Task statement ▸ I'd like every line from the material below that has "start" in it.

● ● ●

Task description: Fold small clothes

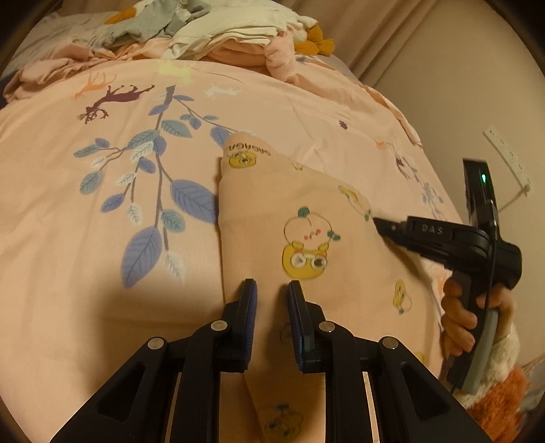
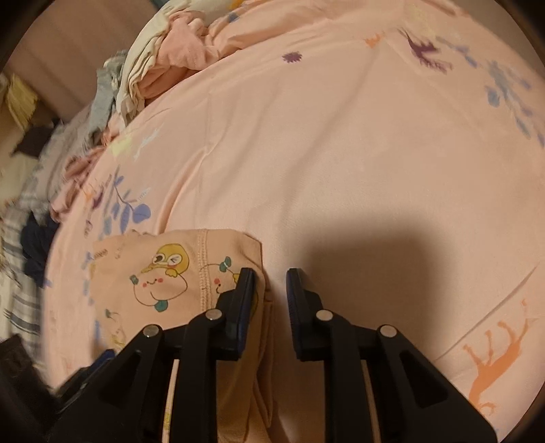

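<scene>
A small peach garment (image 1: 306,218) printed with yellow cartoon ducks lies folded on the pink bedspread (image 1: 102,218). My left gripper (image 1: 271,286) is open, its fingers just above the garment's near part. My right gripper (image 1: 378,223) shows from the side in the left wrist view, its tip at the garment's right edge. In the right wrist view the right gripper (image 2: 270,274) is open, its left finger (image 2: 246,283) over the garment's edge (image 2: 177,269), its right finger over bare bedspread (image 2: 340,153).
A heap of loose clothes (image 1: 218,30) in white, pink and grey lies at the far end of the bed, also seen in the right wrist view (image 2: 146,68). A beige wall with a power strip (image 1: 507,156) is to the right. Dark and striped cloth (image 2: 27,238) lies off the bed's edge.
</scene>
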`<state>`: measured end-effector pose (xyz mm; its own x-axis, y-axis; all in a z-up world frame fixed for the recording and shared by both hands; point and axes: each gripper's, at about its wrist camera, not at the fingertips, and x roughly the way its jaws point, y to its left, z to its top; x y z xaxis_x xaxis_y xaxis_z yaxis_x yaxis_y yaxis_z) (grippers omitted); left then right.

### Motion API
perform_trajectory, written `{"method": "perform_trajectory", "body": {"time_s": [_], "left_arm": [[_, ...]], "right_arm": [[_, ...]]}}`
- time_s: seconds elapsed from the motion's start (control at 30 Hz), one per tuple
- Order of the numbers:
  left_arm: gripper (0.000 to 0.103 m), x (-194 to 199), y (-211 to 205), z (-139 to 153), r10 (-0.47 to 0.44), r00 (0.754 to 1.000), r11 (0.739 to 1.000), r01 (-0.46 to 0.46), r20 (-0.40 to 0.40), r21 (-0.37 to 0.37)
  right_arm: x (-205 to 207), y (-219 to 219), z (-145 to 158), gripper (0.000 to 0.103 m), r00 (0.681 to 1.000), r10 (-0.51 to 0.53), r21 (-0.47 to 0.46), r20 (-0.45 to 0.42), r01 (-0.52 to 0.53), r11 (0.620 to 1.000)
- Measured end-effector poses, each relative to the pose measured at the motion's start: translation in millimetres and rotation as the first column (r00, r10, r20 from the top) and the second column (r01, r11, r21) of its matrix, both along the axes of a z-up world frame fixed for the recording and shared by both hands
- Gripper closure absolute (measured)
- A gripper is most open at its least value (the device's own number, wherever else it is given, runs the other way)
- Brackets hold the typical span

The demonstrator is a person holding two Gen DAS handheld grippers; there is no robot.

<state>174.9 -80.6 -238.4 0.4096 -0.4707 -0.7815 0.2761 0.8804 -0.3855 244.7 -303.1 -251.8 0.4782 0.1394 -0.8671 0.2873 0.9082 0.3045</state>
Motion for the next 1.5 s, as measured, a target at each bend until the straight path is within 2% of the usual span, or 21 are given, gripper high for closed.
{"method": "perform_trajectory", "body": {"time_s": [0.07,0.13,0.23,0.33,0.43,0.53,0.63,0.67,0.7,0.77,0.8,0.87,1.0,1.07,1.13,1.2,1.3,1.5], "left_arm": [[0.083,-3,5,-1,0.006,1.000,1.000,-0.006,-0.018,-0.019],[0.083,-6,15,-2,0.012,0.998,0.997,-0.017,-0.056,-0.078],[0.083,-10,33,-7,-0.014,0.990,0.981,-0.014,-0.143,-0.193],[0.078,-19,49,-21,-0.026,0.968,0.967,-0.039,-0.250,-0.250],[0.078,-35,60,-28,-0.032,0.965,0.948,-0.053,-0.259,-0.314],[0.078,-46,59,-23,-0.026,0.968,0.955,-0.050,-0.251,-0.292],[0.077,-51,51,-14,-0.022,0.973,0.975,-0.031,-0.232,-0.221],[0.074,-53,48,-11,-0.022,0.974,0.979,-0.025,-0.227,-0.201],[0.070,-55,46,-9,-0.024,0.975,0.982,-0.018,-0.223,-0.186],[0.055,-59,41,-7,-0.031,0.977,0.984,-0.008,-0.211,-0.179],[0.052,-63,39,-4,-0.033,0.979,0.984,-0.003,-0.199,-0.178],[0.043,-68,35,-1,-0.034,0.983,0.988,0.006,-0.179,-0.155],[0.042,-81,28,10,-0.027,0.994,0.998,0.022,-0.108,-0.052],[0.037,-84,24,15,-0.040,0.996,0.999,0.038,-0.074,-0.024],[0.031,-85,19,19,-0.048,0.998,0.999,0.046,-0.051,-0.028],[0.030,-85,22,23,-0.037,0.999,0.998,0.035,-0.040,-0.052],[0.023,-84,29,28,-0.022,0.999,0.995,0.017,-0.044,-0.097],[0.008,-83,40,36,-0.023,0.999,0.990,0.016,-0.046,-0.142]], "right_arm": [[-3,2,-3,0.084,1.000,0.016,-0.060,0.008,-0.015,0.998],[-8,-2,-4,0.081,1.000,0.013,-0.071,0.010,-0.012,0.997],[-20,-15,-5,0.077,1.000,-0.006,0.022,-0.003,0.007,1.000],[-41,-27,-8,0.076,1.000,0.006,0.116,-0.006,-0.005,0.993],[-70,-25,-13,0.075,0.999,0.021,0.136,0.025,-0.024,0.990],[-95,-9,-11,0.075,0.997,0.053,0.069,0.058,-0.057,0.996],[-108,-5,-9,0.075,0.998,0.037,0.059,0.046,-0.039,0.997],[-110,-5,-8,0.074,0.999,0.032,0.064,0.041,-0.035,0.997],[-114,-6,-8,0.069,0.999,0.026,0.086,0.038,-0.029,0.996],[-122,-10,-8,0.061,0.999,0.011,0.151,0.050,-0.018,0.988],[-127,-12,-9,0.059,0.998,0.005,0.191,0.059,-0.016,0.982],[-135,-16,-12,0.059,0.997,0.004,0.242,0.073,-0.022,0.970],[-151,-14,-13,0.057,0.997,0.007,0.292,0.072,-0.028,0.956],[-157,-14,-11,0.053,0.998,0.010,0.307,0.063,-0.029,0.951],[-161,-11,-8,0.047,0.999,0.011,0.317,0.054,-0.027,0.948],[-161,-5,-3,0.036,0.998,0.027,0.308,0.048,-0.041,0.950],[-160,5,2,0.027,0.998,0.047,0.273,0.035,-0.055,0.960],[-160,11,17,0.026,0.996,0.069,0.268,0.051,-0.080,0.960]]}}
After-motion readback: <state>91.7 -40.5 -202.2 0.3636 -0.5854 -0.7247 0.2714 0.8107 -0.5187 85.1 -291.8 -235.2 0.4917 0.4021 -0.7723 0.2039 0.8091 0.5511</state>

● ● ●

Solution for this exercise ▸
- time_s: seconds elapsed from the motion's start (control at 30 Hz), one per tuple
- Measured end-effector poses, each relative to the pose measured at the motion's start: translation in millimetres and rotation as the first column (r00, r10, r20 from the top) and the second column (r01, r11, r21) of its matrix, both along the axes of a z-up world frame fixed for the recording and shared by both hands

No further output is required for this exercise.